Claro que viver em sociedade é bom, desafiador e estimulante, mas o lado negativo é que a vida, na grande urbe, corrompe a pureza. E não há nada mais comovente do que um velhinho carregando inocência de criança.
Conheci o Juventino, na meia idade, nos anos 1990, quando operou um câncer de pulmão e, depois de cinco anos de consultas periódicas, desapareceu. A sua história de vida é clichê desta grande legião de colonos imigrantes que vive no interior dos municípios do interior: ele nasceu, cresceu, casou e teve cinco filhos, com a dimensão de mundo moldada pelos limites sociais da roça.
A sua prole, certamente sufocada pela falta de perspectivas, debandou. Três de seus filhos ele não via há mais de 10 anos. Repartiu com a esposa a solidão de filhos dispersos, mas ela, depois de 55 anos de casamento, morreu de um tumor de mama.
Demorei a reconhecê-lo, tão velho me pareceu. Estava sete centímetros encurvado e tinha a cara sulcada pelo sol.
Foi então resgatado pelo filho caçula (“Este guri sempre foi o mais apegado”) para viver com ele em Porto Alegre. Tocante vê-lo contar a história do filho que saiu da grota aos 16 anos e que agora tinha até uma casinha dele “uma dessas casas empilhadas da cidade grande” e que lhe colocava no olho aquele brilho inconfundível de orgulho paterno.
Nosso reencontro ocorreu depois de uns 25 anos, quando, já morador da Capital, agendou uma consulta. Tinha sido trazido pelo tal filho que o deixou no consultório com a promessa de apanhá-lo mais tarde. Demorei a reconhecê-lo, tão velho me pareceu. Tudo por culpa do encurvamento que lhe roubou sete centímetros e a cara sulcada, carregando muitos dias de sol na lavoura, que nem a máscara escondia completamente.
Quando quis saber no que podia lhe ajudar, ele logo avisou que desta vez não havia nada para operar, mas tinha um problema muito sério que precisava se aconselhar comigo. Desde que mudara pra cidade grande, tinha muito pouco o que fazer.

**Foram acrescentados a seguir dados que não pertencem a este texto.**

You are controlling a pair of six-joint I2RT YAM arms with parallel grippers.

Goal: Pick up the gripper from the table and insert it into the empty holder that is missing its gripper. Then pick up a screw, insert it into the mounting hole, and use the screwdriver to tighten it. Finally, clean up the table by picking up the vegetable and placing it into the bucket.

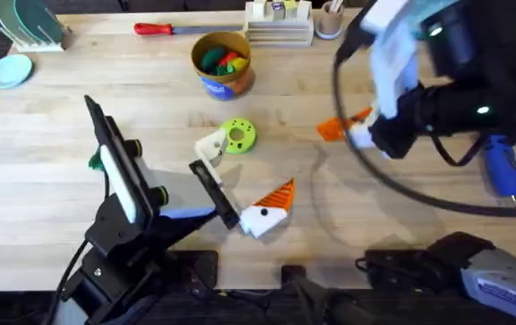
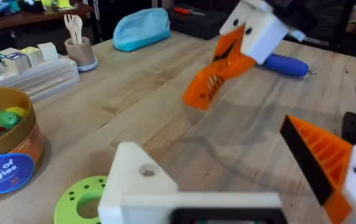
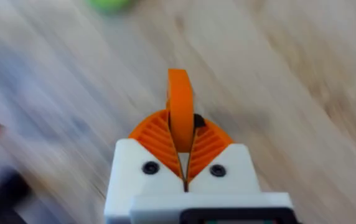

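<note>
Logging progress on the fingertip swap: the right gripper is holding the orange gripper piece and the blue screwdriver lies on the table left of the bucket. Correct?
Not quite. The right gripper does hold the orange gripper piece, but the overhead view shows the blue screwdriver lying far right of the bucket.

Lighting is bright and even across the counter (image 1: 50, 181), apparently from above; no hard glare on the wood. Shadows are soft: curved, faint ones lie on the counter toward its near right corner, under the raised right arm. In the overhead view that arm reads large, dark and smeared. The right wrist view is heavily motion-blurred; the wood grain streaks, while its own fingers (image 3: 159, 143) stay fairly sharp. In the left wrist view the nearest white block (image 2: 140, 186) is out of focus.
</note>
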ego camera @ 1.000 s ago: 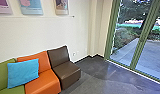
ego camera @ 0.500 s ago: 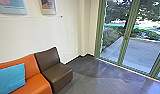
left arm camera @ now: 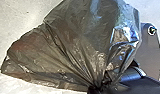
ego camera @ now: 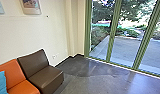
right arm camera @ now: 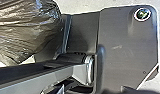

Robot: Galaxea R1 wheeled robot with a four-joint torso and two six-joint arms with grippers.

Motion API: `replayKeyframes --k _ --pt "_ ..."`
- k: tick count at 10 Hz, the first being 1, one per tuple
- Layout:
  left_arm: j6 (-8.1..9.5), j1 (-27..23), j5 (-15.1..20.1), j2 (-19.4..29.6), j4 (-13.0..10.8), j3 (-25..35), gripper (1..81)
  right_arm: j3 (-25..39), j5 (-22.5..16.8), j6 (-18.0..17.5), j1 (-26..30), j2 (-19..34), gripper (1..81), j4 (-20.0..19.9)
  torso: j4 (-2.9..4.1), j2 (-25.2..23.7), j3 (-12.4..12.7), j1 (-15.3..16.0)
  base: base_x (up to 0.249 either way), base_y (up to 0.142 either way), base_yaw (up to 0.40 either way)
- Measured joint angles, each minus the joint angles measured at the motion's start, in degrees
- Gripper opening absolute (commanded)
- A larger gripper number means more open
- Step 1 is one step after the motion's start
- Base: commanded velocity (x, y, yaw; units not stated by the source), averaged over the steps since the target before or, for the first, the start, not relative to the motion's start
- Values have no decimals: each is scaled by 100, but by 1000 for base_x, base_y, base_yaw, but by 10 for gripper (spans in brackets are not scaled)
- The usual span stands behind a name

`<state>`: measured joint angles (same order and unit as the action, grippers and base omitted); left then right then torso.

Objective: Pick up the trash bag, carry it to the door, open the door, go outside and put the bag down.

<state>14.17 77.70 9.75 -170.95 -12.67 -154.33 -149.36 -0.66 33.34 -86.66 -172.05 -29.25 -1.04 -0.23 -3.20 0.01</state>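
Note:
The dark, see-through trash bag spreads wide in the left wrist view, its plastic drawn into a tight bunch. At that bunch my left gripper is shut on the bag. The right wrist view also has part of the bag, wrinkled and shiny, beside the robot's dark plate. Green-framed glass door panels stand in the head view, with a paved yard behind the glass.
A brown chair and an orange chair with a blue cushion line the pale wall. Grey floor runs to the glass. Outside are paving and trees.
The head camera has turned right: chairs and wall pictures slide left, and more of the glass front and the yard has come into view.

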Motion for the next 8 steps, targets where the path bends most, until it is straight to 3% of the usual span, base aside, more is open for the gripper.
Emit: replayKeyframes --k 8 --pt "0 2 -13 0 0 -22 10 -4 0 0 0 -28 811 23 0 0 0 -1 0 0 -340"
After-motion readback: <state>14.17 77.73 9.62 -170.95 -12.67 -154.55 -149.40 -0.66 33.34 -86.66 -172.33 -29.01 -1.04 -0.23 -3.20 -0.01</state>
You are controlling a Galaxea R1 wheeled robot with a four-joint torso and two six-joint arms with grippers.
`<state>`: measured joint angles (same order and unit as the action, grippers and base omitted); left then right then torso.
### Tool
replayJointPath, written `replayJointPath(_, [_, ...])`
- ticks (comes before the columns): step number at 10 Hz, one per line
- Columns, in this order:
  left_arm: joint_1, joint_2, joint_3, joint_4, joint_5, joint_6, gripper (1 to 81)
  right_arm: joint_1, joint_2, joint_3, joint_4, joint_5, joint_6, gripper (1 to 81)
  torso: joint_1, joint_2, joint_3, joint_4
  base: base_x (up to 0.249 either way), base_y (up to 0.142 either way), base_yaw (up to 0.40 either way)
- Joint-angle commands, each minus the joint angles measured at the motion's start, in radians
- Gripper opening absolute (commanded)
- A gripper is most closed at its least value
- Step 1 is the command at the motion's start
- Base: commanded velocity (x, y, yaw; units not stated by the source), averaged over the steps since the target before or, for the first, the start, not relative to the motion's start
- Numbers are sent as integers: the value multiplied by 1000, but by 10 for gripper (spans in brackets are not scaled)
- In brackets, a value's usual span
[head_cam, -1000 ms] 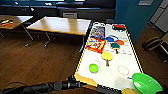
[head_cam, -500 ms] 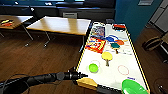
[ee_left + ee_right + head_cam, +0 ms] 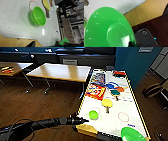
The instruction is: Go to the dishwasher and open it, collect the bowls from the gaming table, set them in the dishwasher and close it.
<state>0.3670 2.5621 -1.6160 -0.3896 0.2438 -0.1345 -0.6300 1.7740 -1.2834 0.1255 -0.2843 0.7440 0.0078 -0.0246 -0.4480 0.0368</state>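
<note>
The long white-topped gaming table (image 3: 117, 122) runs away from me on the right. A small bright green bowl (image 3: 93, 114) stands upright near its front left edge. In the left wrist view the same small bowl (image 3: 38, 15) sits on the speckled top (image 3: 15, 25) beside a red ring. My left gripper (image 3: 84, 120) reaches in just short of the small bowl, at the table edge, apart from it. A wider green bowl (image 3: 132, 134) hangs tilted at the near right corner. My right gripper (image 3: 131, 44) is shut on the rim of the wide bowl (image 3: 109, 28).
A yellow paddle (image 3: 107, 103), other paddles and colourful board games (image 3: 96, 92) lie further up the table. Two wood-topped tables (image 3: 62, 72) stand to the left on dark wooden floor (image 3: 45, 104). A teal wall and a chair (image 3: 152, 89) are at the right. My base (image 3: 144, 33) is below.
My left arm has risen and stretched forward, bringing its gripper closer to the small green bowl. The wide green bowl stays at the near right corner.
</note>
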Motion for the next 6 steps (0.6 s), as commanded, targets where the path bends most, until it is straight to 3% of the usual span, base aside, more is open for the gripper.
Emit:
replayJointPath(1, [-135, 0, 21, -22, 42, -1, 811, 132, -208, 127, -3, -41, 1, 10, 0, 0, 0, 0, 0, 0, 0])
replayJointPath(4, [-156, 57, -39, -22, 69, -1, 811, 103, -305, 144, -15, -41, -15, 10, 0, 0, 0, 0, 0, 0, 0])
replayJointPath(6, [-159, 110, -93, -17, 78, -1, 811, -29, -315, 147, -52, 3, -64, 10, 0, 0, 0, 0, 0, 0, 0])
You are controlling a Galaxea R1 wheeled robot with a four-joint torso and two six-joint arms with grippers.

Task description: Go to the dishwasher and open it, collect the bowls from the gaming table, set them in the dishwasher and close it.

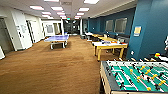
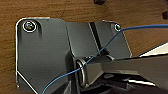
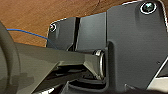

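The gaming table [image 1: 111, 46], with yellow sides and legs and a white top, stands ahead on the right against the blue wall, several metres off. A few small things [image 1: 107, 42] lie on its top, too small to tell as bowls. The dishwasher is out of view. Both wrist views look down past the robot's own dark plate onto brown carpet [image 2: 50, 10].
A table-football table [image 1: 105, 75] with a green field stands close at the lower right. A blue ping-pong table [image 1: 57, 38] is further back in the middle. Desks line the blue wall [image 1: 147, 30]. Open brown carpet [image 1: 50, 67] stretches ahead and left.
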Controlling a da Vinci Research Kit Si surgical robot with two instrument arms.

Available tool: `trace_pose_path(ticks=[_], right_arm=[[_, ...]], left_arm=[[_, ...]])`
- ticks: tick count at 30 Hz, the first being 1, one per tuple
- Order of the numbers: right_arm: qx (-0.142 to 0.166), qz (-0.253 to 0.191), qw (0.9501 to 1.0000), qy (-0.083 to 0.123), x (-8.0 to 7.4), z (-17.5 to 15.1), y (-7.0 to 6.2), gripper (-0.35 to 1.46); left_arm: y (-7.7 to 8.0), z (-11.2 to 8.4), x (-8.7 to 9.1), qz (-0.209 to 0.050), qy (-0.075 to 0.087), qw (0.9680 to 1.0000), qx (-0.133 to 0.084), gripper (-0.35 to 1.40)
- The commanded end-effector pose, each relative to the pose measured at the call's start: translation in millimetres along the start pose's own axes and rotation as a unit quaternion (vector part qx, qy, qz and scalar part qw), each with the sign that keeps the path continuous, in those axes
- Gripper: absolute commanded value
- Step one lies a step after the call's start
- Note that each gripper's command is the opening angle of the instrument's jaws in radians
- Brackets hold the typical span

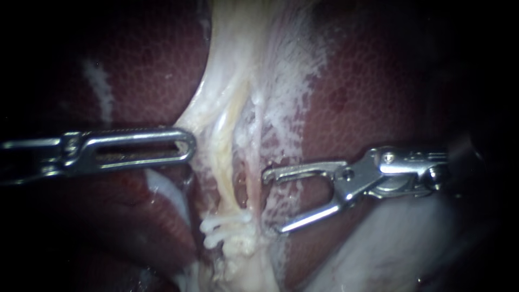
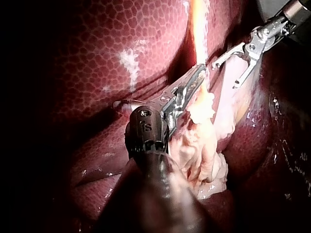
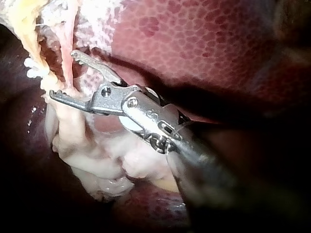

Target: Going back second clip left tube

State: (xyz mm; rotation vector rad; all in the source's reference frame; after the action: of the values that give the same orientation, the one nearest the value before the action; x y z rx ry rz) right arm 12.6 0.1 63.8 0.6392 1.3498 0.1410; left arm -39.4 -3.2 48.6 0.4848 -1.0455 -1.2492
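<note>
Left instrument (image 1: 186,146) and right instrument (image 1: 273,203): bare polished metal, smooth and glossy. Liver (image 1: 378,92): wet, shiny, finely mottled surface. Tissue strand (image 1: 227,108): pale, fibrous, moist. Clip (image 1: 219,226): white, smooth, plastic-looking.

Surgical work site, seen close-up. Dark-red mottled liver (image 1: 378,92) w/ a pale yellow-white stringy tissue band (image 1: 232,108) fills all 3 views, lit against black edges. Slim polished-steel left instrument (image 1: 186,146) & right instrument (image 1: 273,203) reach in from opp. sides.
</note>
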Motion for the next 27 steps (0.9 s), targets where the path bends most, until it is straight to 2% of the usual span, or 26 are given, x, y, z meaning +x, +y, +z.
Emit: trace_pose_path(ticks=[1,8,14,20,27], right_arm=[[-0.004,-0.004,1.0000,-0.001,0.3,-0.7,0.0,0.60],[-0.019,-0.015,0.9997,-0.004,2.0,-4.3,-0.6,0.60],[-0.021,-0.018,0.9996,-0.005,3.2,-6.2,-1.5,0.60],[-0.022,-0.022,0.9995,-0.005,4.0,-6.6,-1.9,0.60],[-0.021,-0.022,0.9995,-0.005,4.0,-6.8,-2.0,0.60]], left_arm=[[0.1,0.0,0.0,0.000,0.000,1.0000,0.000,-0.35],[0.3,0.1,0.0,0.000,0.000,1.0000,0.000,-0.35],[0.6,0.2,0.0,0.000,0.000,1.0000,0.000,-0.35],[0.8,0.2,0.1,0.000,0.000,1.0000,0.000,-0.35],[1.1,0.4,0.2,0.001,0.000,1.0000,0.000,-0.35]])
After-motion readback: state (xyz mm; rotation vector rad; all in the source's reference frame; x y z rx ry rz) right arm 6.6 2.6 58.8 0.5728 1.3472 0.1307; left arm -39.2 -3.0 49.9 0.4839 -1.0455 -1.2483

Acordava cedo, arrumava as camas, limpava tudo, e no final da tarde preparava uma jantinha que “aprendera com a patroa velha,” esperando o filho chegar.
E então a parte que ele mais gostava: as histórias que o filho lhe contava durante o jantar.
— Doutor, era como se eu tivesse andado com ele o dia inteiro, um colosso!
Acontece que, um dia desses, ele resolveu encarar a cidade grande e se deu muito mal.
— Eu só queria ter alguma coisa pra contar na hora do jantar, e acabei dando um baita susto no menino, que até a polícia chamou para me encontrar! Preciso que o senhor me ajude a convencê-lo de que não foi culpa minha. O pior é que eu não posso contar que já saí outras vezes, e que nunca tive problema porque eu sempre andava em tinha reta, prá facilitar a volta!
Perguntei o que aconteceu dessa vez, que não deu certo.
— Ah, doutor, é que eu resolvi dar uma dobradinha na esquina e marquei o carrinho do pipoqueiro para saber onde desdobrar, na volta. Foi meu erro, tinha que ter marcado uma coisa parada, e quando voltei, acho que o filho da mãe tinha ido embora! E então fui andando, andando e quando as casas foram se achicando, bateu um desespero porque me dei conta que estava perdido.
Resolvi brincar com ele:
— E o senhor o tempo todo de máscara, seu Juventino?
— Mas bah, doutor, morro de medo do tal corona, mas o senhor tem que me ajudar é a acalmar o piá que mal fala comigo há uma semana!
— Olha, Juventino, se o teu filho souber o quanto gostas de ouvir as histórias dele e que estavas só tentando retribuir, com medo que ele cansasse de falar sozinho, o coração dele vai derreter, porque o meu já derreteu!
Pela primeira vez sorrindo, ele avisou:
— Se não funcionar, eu volto aqui!
Dez dias depois, ainda não tinha voltado. É certo que deu certo.